The demo of tbe web application can be accessed at https://credit-card-fraud-detection-parthmaniar.streamlit.app.

Data source

This dataset consists of one million credit card transactions, including both fraudulent and non-fraudulent ones. The primary objective of this study is to develop an accurate and effective model that can predict fraudulent transactions based on their unique features.


  • distance_from_home: the distance from home where the transaction happened.

  • distance_from_last_transaction: the distance from last transaction happened.

  • ratio_to_median_purchase_price: Ratio of purchased price transaction to median purchase price.

  • repeat_retailer: Is the transaction happened from same retailer.

  • used_chip: Is the transaction through chip (credit card).

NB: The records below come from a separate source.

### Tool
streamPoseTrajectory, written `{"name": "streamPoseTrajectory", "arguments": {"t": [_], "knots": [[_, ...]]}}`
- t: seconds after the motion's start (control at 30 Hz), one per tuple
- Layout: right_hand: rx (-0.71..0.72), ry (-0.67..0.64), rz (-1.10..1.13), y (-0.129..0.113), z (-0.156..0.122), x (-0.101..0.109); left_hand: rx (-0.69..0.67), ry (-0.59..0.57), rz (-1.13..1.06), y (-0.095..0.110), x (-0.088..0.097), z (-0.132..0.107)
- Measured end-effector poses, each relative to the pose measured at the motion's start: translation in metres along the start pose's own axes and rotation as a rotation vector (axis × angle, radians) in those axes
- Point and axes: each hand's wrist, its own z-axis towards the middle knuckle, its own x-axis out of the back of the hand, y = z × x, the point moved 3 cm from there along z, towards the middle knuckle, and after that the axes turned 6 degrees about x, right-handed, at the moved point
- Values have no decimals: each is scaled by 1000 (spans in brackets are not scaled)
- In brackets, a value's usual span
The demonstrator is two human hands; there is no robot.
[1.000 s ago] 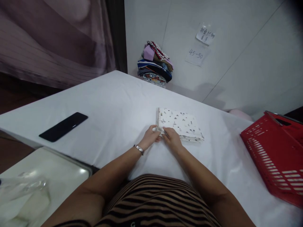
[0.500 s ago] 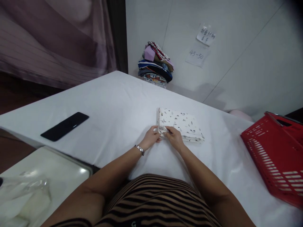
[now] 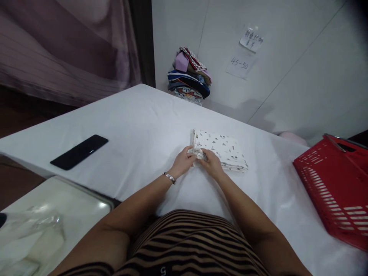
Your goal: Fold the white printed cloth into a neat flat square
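Note:
A white cloth [image 3: 222,145] with small dark printed figures lies folded into a rectangle on the white-covered table [image 3: 138,119]. My left hand [image 3: 183,161] pinches the cloth's near left corner, its thumb and fingers closed on the edge. Just to the right, my right hand [image 3: 212,162] grips the same corner, thumb on top and fingers curled round the near edge. The layers between the two hands are bunched and partly hidden by my fingers.
A black phone-like slab [image 3: 79,152] lies on the left. At the right stands a red plastic basket [image 3: 330,184]. Folded clothes [image 3: 189,76] are stacked beyond the far edge, against the wall. A white surface with clear plastic wrapping [image 3: 37,234] is at lower left.
My left fingers have shifted slightly upward along the cloth's corner. My right hand stays closed on it, and the folded cloth keeps its place.

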Motion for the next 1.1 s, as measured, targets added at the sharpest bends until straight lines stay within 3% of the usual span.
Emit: {"name": "streamPoseTrajectory", "arguments": {"t": [0.13, 0.23, 0.47, 0.57, 0.77, 0.93, 1.1], "knots": [[-53, 47, 112, 6, 4, 7, -1, 188, 426, -5, 10, -2], [-73, 72, 141, 6, 4, 9, -3, 147, 652, -8, 5, -3], [-33, 66, 85, 4, 2, 4, 19, 73, 774, -3, -10, 4], [-12, 69, 59, 2, 2, 5, 35, 115, 669, -5, -6, 7], [88, -15, -68, -7, -2, 1, 281, 58, 0, -21, -6, 7], [130, -51, -139, -13, -7, -6, 258, 55, -342, -21, -15, 3], [89, -40, -174, -14, -8, -9, 261, 55, -440, -17, -14, -3]]}}
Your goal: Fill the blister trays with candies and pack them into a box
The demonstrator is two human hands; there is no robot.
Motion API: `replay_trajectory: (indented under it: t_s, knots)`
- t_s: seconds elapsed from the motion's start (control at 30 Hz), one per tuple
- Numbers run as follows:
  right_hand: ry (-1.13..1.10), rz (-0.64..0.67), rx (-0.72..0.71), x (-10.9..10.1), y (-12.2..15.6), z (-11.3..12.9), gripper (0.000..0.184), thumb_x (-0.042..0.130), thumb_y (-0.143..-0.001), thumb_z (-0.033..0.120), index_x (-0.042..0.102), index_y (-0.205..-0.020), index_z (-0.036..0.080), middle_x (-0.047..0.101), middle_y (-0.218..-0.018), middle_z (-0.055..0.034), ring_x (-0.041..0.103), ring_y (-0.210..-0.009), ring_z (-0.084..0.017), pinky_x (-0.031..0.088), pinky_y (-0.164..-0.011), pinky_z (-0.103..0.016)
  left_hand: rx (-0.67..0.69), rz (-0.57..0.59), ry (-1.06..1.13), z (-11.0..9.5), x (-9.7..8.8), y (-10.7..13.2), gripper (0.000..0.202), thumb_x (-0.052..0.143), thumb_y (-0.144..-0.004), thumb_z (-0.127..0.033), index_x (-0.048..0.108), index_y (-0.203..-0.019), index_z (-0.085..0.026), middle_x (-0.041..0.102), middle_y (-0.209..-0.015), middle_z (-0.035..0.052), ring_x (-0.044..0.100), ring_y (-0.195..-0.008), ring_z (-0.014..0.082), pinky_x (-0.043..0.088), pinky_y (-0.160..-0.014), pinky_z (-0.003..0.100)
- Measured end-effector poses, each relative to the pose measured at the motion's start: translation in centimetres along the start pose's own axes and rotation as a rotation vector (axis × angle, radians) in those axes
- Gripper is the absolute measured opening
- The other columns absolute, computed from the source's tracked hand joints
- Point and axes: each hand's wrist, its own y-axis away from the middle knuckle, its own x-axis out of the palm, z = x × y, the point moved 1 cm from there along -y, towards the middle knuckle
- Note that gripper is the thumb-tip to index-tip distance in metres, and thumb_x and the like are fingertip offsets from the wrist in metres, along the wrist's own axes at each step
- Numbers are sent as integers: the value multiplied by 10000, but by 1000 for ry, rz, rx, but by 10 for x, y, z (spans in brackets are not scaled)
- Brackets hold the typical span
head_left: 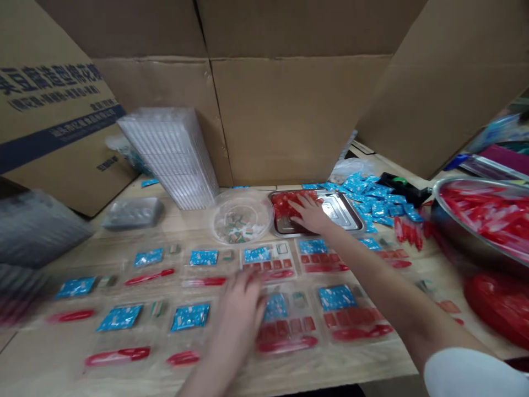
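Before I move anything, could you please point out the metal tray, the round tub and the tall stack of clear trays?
Metal tray (344, 212), head view: its bare right part.
Round tub (243, 203), head view: bare part behind its contents.
Tall stack of clear trays (173, 154), head view: middle of its side.

Two rows of trays (132, 337) span the lower half of the frame on the bench (25, 361), with packets (335, 298) lying in them. Behind the rows, at centre, sits a bowl (242, 201). A pan (344, 213) adjoins its right, pieces (285, 204) in the left part. Behind-left of the bowl stands a container stack (171, 154), before a cardboard panel (285, 121). A basin (452, 229) occupies the right edge.
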Motion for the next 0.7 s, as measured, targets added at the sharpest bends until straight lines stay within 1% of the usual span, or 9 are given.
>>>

  • used_pin_number: Is the transaction happened by using PIN number.

  • online_order: Is the transaction an online order.

  • fraud: Is the transaction fraudulent.

As it can be seen from the charts, number of fraud transactions are significantly low when compared to non-fraud transactions.

When we look at the categoric variables for fraud transactions, we can safely say that almost all of the fraud transactions were online did not use pin number. These key points will be important when creating a model.


Model Training

I am using random forest classifier to train the model. Random forest is a popular ensemble learning algorithm that combines multiple decision trees to improve the performance and reduce overfitting.